Records from a data source
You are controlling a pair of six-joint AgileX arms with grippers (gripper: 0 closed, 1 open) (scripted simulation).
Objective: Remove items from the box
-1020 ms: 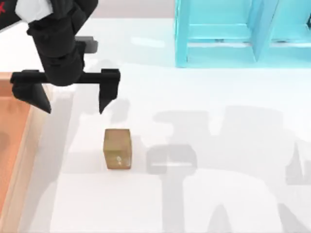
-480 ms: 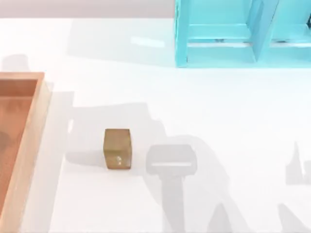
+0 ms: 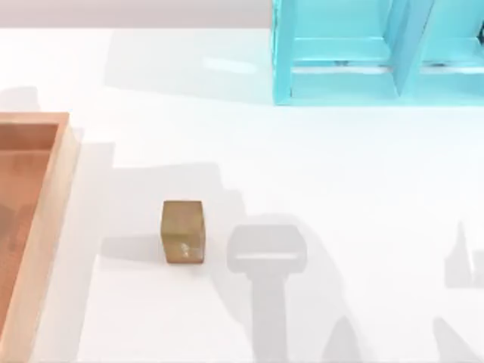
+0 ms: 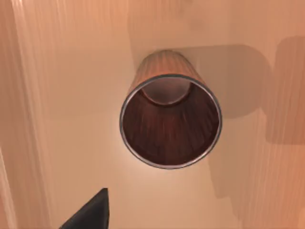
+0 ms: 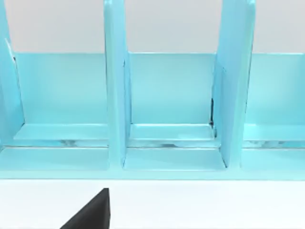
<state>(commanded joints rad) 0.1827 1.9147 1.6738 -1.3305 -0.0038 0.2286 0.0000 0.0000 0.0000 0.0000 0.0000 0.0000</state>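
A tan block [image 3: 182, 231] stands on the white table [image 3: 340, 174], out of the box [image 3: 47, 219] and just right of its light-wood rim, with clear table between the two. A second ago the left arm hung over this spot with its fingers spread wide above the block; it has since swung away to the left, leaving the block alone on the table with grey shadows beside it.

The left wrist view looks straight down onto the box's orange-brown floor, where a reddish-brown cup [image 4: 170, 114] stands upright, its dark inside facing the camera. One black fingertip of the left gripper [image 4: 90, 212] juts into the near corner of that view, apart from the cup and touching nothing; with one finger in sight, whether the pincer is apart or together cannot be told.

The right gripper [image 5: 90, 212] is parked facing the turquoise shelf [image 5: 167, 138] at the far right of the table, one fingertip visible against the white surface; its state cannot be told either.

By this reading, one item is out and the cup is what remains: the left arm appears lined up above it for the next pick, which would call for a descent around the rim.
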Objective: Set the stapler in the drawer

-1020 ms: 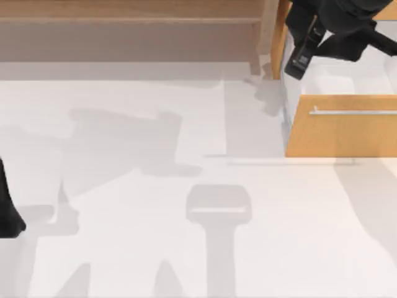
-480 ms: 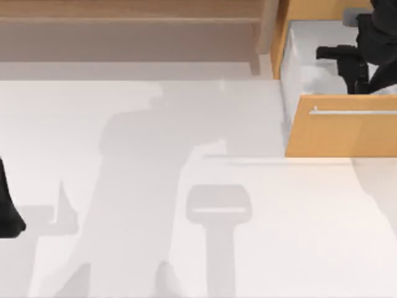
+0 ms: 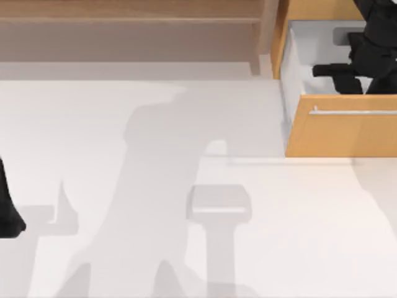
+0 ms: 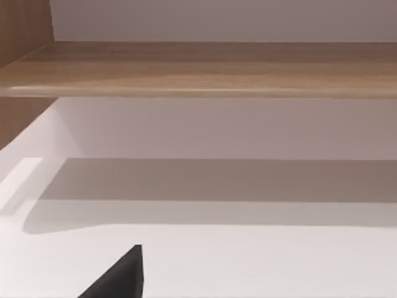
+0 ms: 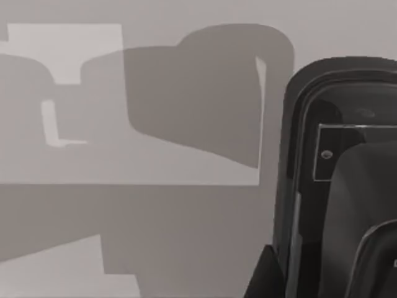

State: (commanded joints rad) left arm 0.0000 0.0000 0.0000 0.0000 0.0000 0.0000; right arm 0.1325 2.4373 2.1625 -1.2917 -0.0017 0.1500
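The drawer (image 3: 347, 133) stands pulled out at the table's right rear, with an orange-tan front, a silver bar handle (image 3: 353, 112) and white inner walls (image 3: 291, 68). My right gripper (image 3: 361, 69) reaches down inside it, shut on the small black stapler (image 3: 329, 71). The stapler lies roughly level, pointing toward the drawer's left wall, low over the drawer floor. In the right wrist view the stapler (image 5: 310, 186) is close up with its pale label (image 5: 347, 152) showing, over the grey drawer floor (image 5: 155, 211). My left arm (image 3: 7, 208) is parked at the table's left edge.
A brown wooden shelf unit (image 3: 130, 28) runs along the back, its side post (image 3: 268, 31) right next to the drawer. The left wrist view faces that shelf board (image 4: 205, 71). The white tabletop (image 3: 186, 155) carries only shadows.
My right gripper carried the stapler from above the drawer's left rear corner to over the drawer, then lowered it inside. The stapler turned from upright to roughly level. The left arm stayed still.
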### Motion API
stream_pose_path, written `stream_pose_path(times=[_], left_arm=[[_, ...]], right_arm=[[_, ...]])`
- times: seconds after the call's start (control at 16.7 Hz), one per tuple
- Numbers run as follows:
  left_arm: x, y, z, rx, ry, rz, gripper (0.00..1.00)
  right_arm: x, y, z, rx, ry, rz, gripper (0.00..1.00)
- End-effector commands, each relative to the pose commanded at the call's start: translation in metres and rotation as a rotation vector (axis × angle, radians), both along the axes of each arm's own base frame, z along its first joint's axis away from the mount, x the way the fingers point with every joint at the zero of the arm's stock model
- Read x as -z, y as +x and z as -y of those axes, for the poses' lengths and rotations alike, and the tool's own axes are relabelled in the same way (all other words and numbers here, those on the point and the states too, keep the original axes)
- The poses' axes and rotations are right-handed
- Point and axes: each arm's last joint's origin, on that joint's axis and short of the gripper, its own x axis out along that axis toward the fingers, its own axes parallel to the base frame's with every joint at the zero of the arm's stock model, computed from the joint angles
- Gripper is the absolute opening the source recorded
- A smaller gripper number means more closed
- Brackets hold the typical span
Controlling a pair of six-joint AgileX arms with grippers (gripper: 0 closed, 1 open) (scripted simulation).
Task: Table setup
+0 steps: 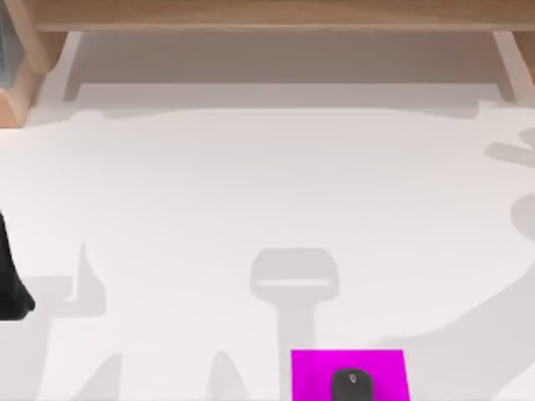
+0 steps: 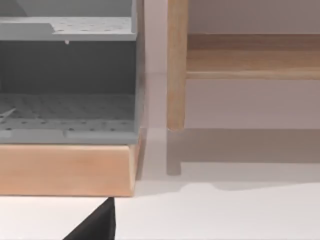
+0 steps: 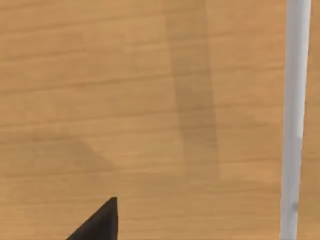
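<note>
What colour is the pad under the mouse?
Bright magenta; the pad under the dark mouse shows best in the top view.

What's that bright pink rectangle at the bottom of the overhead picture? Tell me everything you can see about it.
It is a flat magenta pad, rectangular, plain and evenly coloured, looking thin and matte. It lies flat on the white table at the near edge of the top view, a little right of centre, its sides square with the picture and its lower part cut off by the frame. A small dark rounded object, perhaps a computer mouse, sits on it, right of its middle. Nothing else touches it.
</note>
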Motion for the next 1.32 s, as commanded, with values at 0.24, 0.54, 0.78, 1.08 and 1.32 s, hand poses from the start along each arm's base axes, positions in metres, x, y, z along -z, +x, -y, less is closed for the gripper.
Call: stream_pose_path(times=[0.24,0.54,0.78,1.08,1.32], left_arm=[[0.0,0.0,0.0,0.0,0.0,0.0,1.0],[0.0,0.0,0.0,0.0,0.0,0.0,1.0],[0.0,0.0,0.0,0.0,0.0,0.0,1.0],[0.0,0.0,0.0,0.0,0.0,0.0,1.0],[0.0,0.0,0.0,0.0,0.0,0.0,1.0]], right_arm=[[-0.061,-0.024,-0.036,0.012,0.23,0.003,1.0],[-0.157,-0.112,-0.092,0.019,0.579,0.102,1.0],[-0.183,-0.216,-0.128,-0.014,0.871,0.204,1.0],[-0.134,-0.299,-0.146,-0.049,1.202,0.228,1.0],[-0.084,-0.317,-0.151,-0.041,1.372,0.184,1.0]])
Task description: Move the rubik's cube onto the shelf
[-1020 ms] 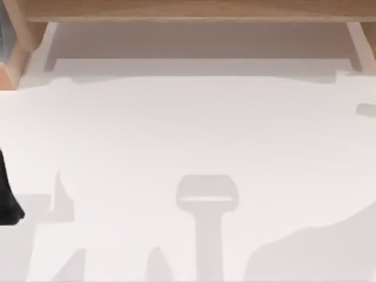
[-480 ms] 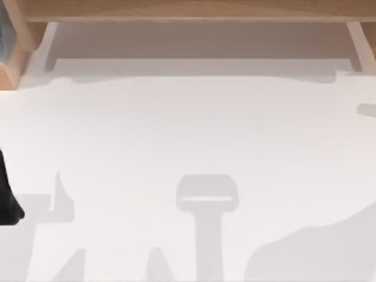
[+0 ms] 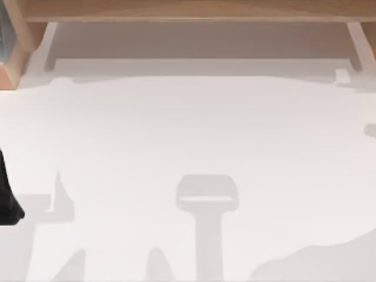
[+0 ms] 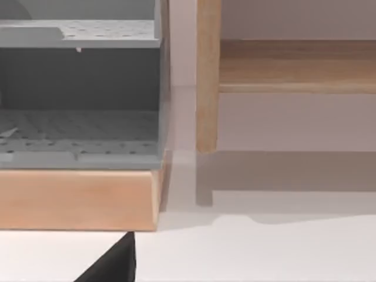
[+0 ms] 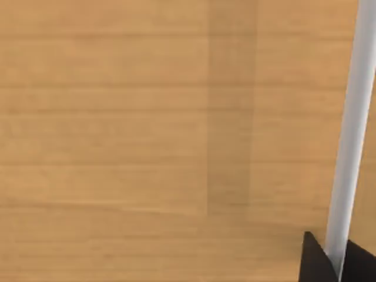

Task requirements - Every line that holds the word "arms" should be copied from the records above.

Exercise answer -
You are controlling a pair of six-joint AgileX arms with grippers (gripper: 0 closed, 1 open) (scripted simulation).
Controlling a pair of six-joint AgileX arms with grippers (gripper: 0 closed, 1 open) (scripted simulation).

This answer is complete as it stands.